**Work to complete**
Each line below must be set down exactly; omit any image you find.

***** Information supplied

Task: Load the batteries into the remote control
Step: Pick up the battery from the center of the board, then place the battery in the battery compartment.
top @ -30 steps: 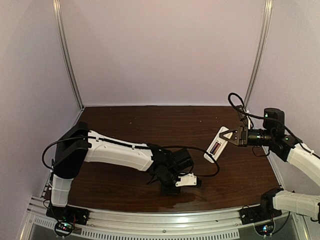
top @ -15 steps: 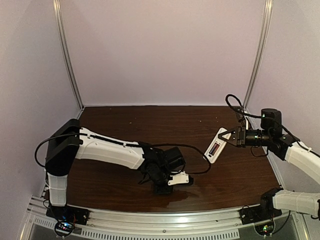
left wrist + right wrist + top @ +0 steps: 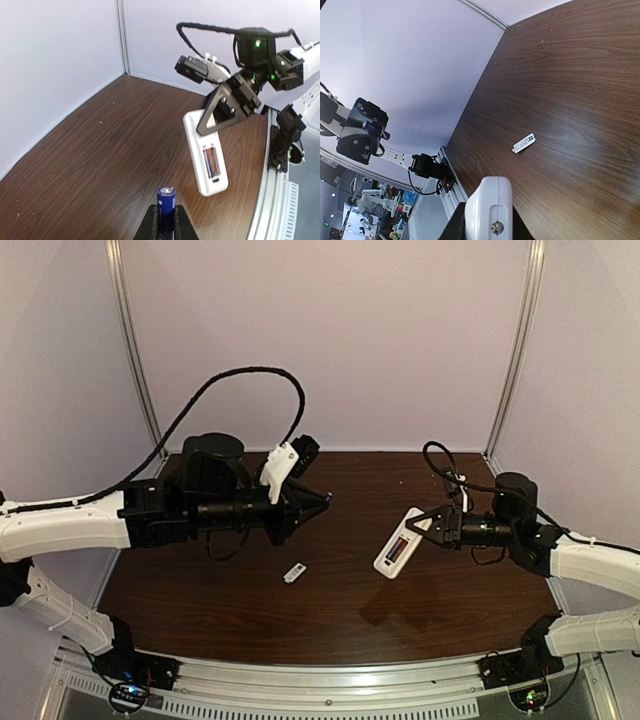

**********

**Answer to the problem**
Task: Load the batteries into the remote control
Step: Pick up the battery from the center of the board, then place the battery in the battery compartment.
top @ -30 steps: 
top @ -15 steps: 
left wrist + right wrist + top @ +0 steps: 

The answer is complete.